» **Directions for this task**: Keep the images out while you retype all of the data exactly.

» **Dataset excerpt**:

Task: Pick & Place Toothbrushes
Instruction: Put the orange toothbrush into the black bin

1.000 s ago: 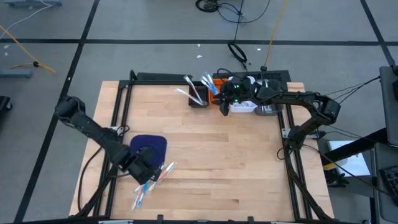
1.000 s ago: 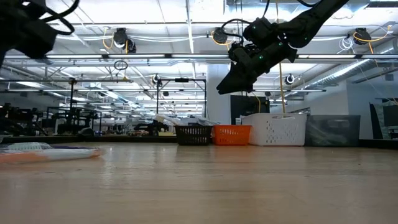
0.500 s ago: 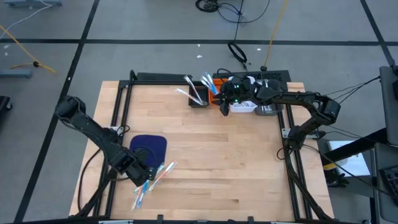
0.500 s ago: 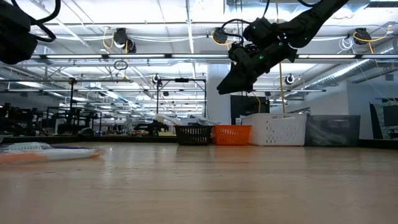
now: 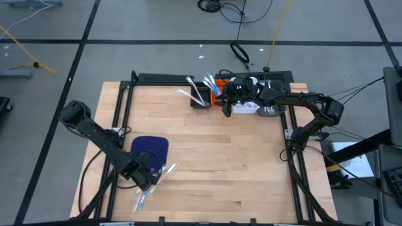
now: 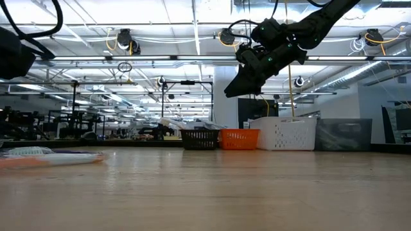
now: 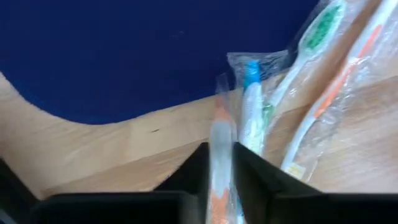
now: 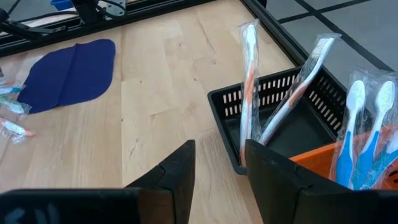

» **Exercise answer**:
Task: Pick & Place Toothbrushes
Instruction: Put the orange toothbrush into the black bin

1.000 s ago: 
1.000 s ago: 
0.500 s ago: 
0.500 s ago: 
now: 
now: 
now: 
now: 

That finishes the exercise.